Days like these are harried– run, run, run so that you can sprint later on. Faster and faster we hurtle forward into the faster and faster life of breaking bonds– speed, gravity, religion, family, friendships. All my life, records have been broken… man in space, man on the moon, man with a heart transplant, faster internet speeds, faster computers, faster news reporting, faster wealth, faster wars. And where is the counterbalance? Has anything become slower or calmer? Nope.
I can recall being a kid and lying on my back watching clouds go by. Occasionally a prop plane would drone overhead. I’d walk between cool sheets drying on a laundry line on a hot summer’s day and think ‘Wouldn’t it be neat to go fast?’ Things going fast were desirable then. No one could have imagined the frenzied pace of life fifty years later. Well, maybe New Yorkers could have, but freckled suburban kids digging in the dirt with their mothers’ sterling silver spoons did not. They (I actually) just marveled at the black oxidization on the shiny spoon as I dug in the orange clay.
In the early 60’s Television had three or four channels; black and white! horrors!!! and then really blurry color came later. No remote controllers either.And it was free, no monthy cable or dish payments. Baseball was the nation’s past time. It moved slowly and went into extra innings often enough. There was no sudden death rule, but games were often carried over to the next day when a double header would be necessary to finish the previous day’s game. (Life was leaner and simpler like Johnny Cash songs. He was the white man who called himself “the man in black”, just like black and white t.v. Like a modern John the Baptist.) People were not so rushed. Sleek airports and superhighways were being built to hurtle us along, but they were novel then. Now they are expected to be all that and the awe has been replaced with impatience. We have become a nation of speed junkies.

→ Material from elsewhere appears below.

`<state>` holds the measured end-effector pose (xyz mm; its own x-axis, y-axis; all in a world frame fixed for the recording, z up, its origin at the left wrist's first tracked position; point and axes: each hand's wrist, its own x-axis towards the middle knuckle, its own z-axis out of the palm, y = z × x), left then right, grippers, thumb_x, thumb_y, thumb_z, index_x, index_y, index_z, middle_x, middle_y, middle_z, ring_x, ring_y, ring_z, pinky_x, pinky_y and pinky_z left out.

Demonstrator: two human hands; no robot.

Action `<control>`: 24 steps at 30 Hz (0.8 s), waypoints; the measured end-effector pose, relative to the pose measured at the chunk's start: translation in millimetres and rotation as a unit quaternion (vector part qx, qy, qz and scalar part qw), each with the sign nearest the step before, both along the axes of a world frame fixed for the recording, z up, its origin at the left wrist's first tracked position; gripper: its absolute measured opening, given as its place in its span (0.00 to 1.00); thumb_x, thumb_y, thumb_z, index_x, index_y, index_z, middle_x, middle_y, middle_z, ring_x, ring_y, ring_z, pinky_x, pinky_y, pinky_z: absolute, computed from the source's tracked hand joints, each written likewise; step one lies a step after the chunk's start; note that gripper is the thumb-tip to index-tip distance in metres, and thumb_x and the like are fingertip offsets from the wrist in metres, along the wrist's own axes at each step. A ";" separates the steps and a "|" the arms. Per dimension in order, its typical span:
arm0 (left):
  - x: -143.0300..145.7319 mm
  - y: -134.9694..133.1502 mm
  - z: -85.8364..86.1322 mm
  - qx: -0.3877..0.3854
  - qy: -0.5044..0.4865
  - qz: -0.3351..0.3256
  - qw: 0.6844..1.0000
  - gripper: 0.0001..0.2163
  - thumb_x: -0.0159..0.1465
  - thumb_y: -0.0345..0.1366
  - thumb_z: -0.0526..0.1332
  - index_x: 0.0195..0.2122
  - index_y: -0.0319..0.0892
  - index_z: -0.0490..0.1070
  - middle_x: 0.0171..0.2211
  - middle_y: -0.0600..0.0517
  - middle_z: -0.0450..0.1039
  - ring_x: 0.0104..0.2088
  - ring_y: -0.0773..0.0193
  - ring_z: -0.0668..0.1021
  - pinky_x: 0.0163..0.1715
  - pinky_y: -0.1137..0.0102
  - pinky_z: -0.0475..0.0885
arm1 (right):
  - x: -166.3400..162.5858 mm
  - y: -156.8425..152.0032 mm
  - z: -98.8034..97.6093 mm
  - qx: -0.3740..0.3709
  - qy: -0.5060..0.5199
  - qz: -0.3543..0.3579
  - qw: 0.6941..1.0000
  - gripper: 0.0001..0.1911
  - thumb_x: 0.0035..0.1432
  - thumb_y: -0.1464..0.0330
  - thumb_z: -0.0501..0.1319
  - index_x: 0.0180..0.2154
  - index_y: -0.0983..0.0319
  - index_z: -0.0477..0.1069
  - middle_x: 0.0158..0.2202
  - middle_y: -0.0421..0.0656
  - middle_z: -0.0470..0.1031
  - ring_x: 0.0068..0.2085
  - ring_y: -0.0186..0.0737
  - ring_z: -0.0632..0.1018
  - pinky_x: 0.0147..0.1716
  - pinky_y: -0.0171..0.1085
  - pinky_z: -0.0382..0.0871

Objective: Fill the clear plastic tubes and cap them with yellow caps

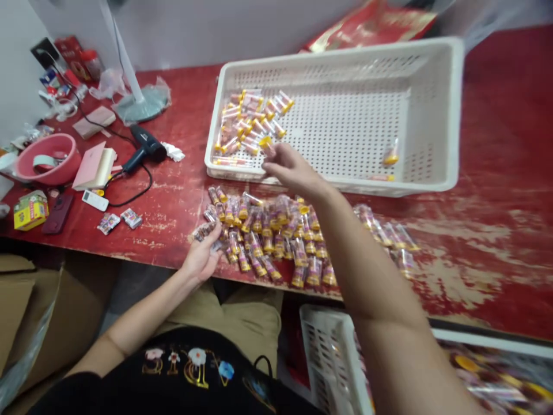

Back in the day stores gave stamps as rewards for doing business with them. Housewives (they went extinct in the late 60’s) would collect these and turn in completely filled up books for electric toasters or can openers. Do you know how long it would take the average housewife to gather 800 yellow or green stamps when groceries cost a fraction of what they do today? A year maybe. And all throughout that year she’d look longingly at the many other things she could redeem with her stamps. Oh delayed gratification!
And there were other slow payback deals in grocery stores. You could collect the greatest classical music ever recorded for $.99 per lp if you bought your groceries at certain stores. (LP stood for long playing record album, by the way.) There were other methodical programs where you could buy encyclopedias each week or collect plates or glasses. All these programs were tedious exercises in delayed gratification from this modern perspective, but they were awesome marketing tricks then.
If you try to pour a 2 liter bottle of soda into a shot glass, you will spill all but 2 ounces. Maybe that’s cool to do once for giggles, but it is an insane proposition– pouring too much into too little, and yet this is what we do daily. Plug 26 hours into 24. Shave sleep. “Hey, sleep when you’re dead.” Multitask. Smoke, talk on the phone, do your make up, drive. I saw a bread delivery truck driver this morning eating a bowl of cereal as he drove through town. He balanced the bowl with the spoon in it in his left hand as he drove the big truck over a hump with his right hand and knees. He did it with such skill that it was clear to me that this was not his maiden milk management voyage.
Like entitlement programs, fossil fuels, carbon emissions, and bad marriages, speedy lifestyles become unsustainable. And not just for old geezers like me, but for the young and spry among the population. Mindlessly run, run, run into timelessness. Don’t mind if I do.